Nas frentes de trabalho, não havia banheiros ou locais para refeição. Os safristas comiam o almoço frio, no chão ou apoiados em tocos de madeira. Nos quatro alojamentos da propriedade, o vento gelado do inverno mineiro entrava pelas frestas das telhas, sem forro para proteção. Era comum a presença de morcegos, além de ratos. O empregador não fornecia roupas de cama, e alguns trabalhadores não tinham nem travesseiro para dormir, precisando improvisar com as próprias roupas.
Em posicionamento enviado à Repórter Brasil, por meio de sua advogada Rayssa Bernardes Teló, o produtor Job Carvalho sustentou que “não confirma os relatos descritos” e que “são descritas apenas algumas situações de não observância às regras trabalhistas que não configuram os tipos penais em comento e que já foram regularizadas”. Leia a resposta na íntegra.

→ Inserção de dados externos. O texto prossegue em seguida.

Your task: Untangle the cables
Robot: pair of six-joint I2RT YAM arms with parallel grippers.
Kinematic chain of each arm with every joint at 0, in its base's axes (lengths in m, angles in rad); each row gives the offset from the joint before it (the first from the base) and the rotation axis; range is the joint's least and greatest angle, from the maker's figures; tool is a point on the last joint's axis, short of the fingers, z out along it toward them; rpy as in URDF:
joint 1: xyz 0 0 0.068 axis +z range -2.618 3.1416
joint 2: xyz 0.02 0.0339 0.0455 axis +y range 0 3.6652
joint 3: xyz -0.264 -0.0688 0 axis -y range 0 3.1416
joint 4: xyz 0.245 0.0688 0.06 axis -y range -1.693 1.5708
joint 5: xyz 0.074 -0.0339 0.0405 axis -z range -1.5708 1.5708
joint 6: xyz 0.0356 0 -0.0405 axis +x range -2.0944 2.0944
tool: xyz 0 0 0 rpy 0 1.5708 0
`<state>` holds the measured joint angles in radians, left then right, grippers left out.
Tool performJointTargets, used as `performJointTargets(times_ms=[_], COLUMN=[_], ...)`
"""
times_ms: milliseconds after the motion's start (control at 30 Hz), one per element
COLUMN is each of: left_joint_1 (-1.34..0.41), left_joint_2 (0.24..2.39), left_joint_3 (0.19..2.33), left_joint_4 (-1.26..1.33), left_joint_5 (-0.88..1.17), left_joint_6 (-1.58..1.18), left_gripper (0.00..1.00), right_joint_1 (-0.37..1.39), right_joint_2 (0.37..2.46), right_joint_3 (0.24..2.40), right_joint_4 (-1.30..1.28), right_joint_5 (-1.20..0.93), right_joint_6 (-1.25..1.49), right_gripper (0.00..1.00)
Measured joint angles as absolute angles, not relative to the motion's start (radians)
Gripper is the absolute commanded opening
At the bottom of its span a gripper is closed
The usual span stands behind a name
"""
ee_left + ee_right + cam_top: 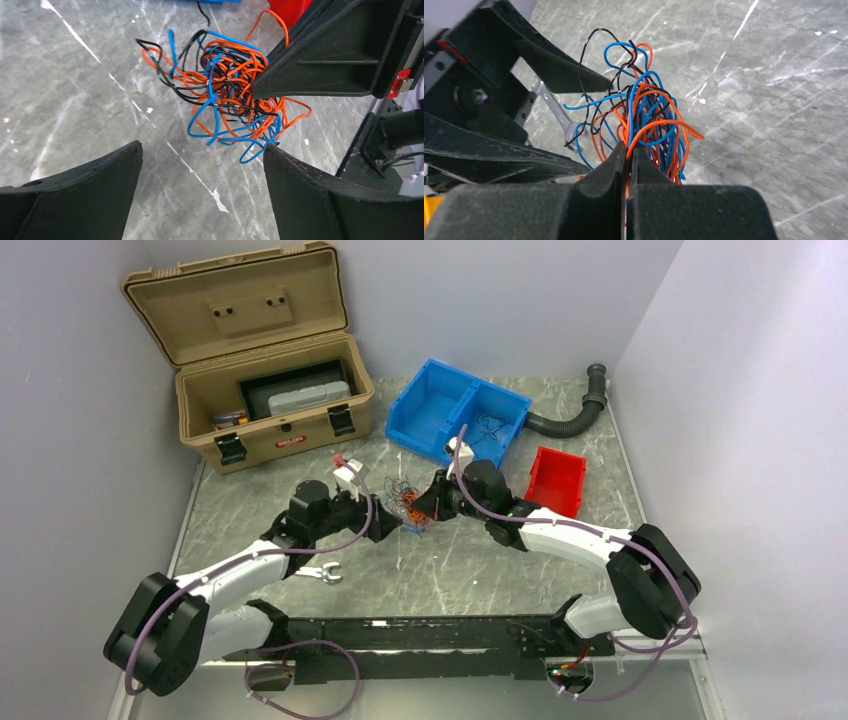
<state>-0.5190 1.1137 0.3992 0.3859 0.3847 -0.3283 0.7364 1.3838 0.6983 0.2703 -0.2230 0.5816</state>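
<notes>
While my right end effector [628, 150] is clenched on the cables [649, 115], its two fingers pressed together with orange and blue strands pinched between them, my left end effector [202, 147] stands spread wide, gripping nothing, its tips facing the bundle from just beside it. That tangle of orange, blue and black wire hangs from the right fingers between the two arms, over the middle of the grey marbled table [450, 560]. I cannot tell whether its lowest loops touch the surface.

Behind the bundle sits a blue bin [415, 438] with two compartments. In the right one I see a small scribble of thin dark wires [490, 428]. A smaller red bin [552, 495] stands just right of it, close to my right forearm; I cannot see what it holds. At the far left a tan case [265, 445] has its lid [240, 305] thrown back. Inside lies a black tray [295, 385] with a grey slab on it, and a small yellowish item I cannot identify at the left end. A red label [288, 440] on the front of the case is too small to read.

A black corrugated hose [575, 415] curves along the back right corner. A silver wrench [322, 574] lies on the table beside my left forearm.
</notes>
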Motion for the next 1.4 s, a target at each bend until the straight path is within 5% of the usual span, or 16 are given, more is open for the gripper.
performJointTargets(times_ms=[100, 167, 200, 400, 500, 567, 667, 700, 800, 833, 1067, 1400], left_joint_1=[-0.519, -0.518, -0.517, -0.514, -0.509, -0.504, -0.499, -0.499, -0.499, -0.499, -0.497, -0.497], left_joint_2=[1.148, 1.175, 1.185, 1.187, 1.175, 1.177, 1.202, 1.214, 1.237, 1.24, 1.228, 1.219], left_joint_3=[0.411, 0.422, 0.427, 0.439, 0.449, 0.464, 0.5, 0.511, 0.527, 0.528, 0.527, 0.526], left_joint_4=[0.4, 0.406, 0.411, 0.39, 0.323, 0.272, 0.21, 0.197, 0.177, 0.169, 0.133, 0.205], left_joint_5=[0.426, 0.455, 0.468, 0.422, 0.308, 0.237, 0.167, 0.158, 0.134, 0.127, 0.07, 0.206], left_joint_6=[-0.344, -0.357, -0.363, -0.362, -0.363, -0.363, -0.363, -0.363, -0.363, -0.363, -0.36, -0.342], left_gripper=[0.47, 0.05, 0.0, 0.0, 0.0, 0.0, 0.0, 0.0, 0.0, 0.0, 0.0, 0.0], right_joint_1=[0.736, 0.736, 0.736, 0.738, 0.737, 0.731, 0.718, 0.715, 0.712, 0.712, 0.71, 0.722], right_joint_2=[1.388, 1.388, 1.388, 1.388, 1.387, 1.387, 1.394, 1.402, 1.43, 1.438, 1.424, 1.402], right_joint_3=[0.698, 0.693, 0.691, 0.691, 0.695, 0.703, 0.726, 0.738, 0.77, 0.778, 0.786, 0.808], right_joint_4=[0.299, 0.32, 0.327, 0.286, 0.181, 0.096, -0.033, -0.073, -0.173, -0.199, -0.28, -0.109], right_joint_5=[-0.245, -0.258, -0.265, -0.2, -0.06, 0.039, 0.172, 0.21, 0.297, 0.321, 0.409, 0.199], right_joint_6=[0.594, 0.6, 0.604, 0.613, 0.635, 0.654, 0.695, 0.711, 0.742, 0.754, 0.739, 0.545], right_gripper=[0.0, 0.0, 0.0, 0.22, 0.15, 0.0, 0.0, 0.05, 0.54, 0.64, 0.67, 0.74])
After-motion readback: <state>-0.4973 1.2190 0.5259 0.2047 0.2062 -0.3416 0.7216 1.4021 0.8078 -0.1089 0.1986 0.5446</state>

Alambique desativado como alojamento
Nutrade, Coopercitrus e Armazéns Gerais Peneira Alta também já negociaram café do produtor Luiz Sérgio Marques, autuado no dia 27 de agosto por submeter 7 trabalhadores a condições análogas à escravidão na Fazenda Haras July, popularmente conhecida como Fazenda Barro Preto, no município de São Sebastião do Paraíso (MG). O cafeicultor é também o presidente da Cooparaíso, cooperativa de produtores de café de São Sebastião do Paraíso, arrendada à Coopecitrus em 2015 após anos operando no vermelho.

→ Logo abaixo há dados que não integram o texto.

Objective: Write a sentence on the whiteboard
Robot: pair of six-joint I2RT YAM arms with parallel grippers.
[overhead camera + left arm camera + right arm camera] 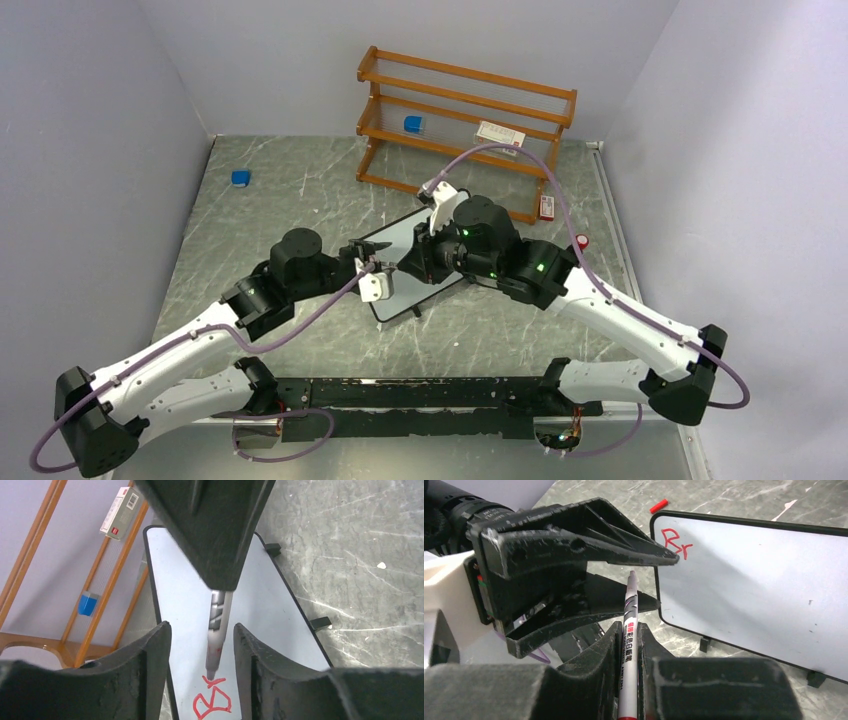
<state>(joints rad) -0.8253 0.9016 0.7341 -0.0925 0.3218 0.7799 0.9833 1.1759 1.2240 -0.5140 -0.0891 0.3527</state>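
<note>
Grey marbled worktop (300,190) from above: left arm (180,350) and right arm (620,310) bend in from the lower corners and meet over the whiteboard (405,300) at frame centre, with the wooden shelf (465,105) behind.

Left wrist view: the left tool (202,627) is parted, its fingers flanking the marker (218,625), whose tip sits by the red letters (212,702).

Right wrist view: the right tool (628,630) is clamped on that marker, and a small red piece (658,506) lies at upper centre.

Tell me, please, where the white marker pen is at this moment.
In the right wrist view, the white marker pen sits clamped in the right tool, its tip near the red letters at the corner of the small black-framed whiteboard.
</note>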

O produtor foi procurado pela Repórter Brasil diretamente e por meio de seu advogado, mas não respondeu aos questionamentos enviados até o fechamento desta reportagem.
Os trabalhadores resgatados estavam alojados num alambique desativo, adaptado com divisórias para receber os safristas. Segundo relatos de auditores-fiscais que participam da ação, as condições de alojamento eram precárias e não havia banheiros ou espaço dedicado à alimentação nas frentes de trabalho. Para chegar aos campos de café, os trabalhadores eram transportados na carroceria de um caminhão, sem qualquer proteção.
Assim como o produtor Job Carvalho, o dono da Fazenda Haras July também foi autuado por tráfico de pessoas para fins de exploração de trabalho análogo ao de escravo. Nesse caso, os safristas foram arregimentados nos municípios de Chapada do Norte e Berilo, no Vale do Jequitinhonha, no Norte de Minas Gerais.
Procurada pela reportagem, a Coopercitrus não deu detalhes sobre o vínculo comercial com os dois produtores citados e afirmou que “realiza inúmeras e frequentes negociações com mais de trinta e sete mil cooperados em várias regiões do Brasil” e que, ao estabelecer contratos com os produtores, inclui uma “declaração do cooperado de que este não se beneficia e nem pratica” irregularidades como trabalho infantil e análogo ao escravo. Leia as respostas na íntegra.
Por telefone, uma representante do Armazéns Gerais Peneira Alta afirmou que não poderia esclarecer qualquer informação usando como justificativa a nova Lei Geral de Proteção de Dados (LGPD), que entrou em vigor em setembro de 2020 e regulamenta o uso, compartilhamento e proteção de dados pessoais no Brasil. “Só posso passar com autorização dos produtores”, disse a atendente por telefone. A Repórter Brasil também enviou uma série de questionamentos por e-mail para a empresa, mas não obteve retorno.
*Nomes fictícios para proteger a identidade dos entrevistados.
** Matéria atualizada às 21h20 do dia 22 de outubro de 2021 para acrescentar o posicionamento do setor de orgânicos do Ministério da Agricultura, Pecuária e Abastecimento (Mapa).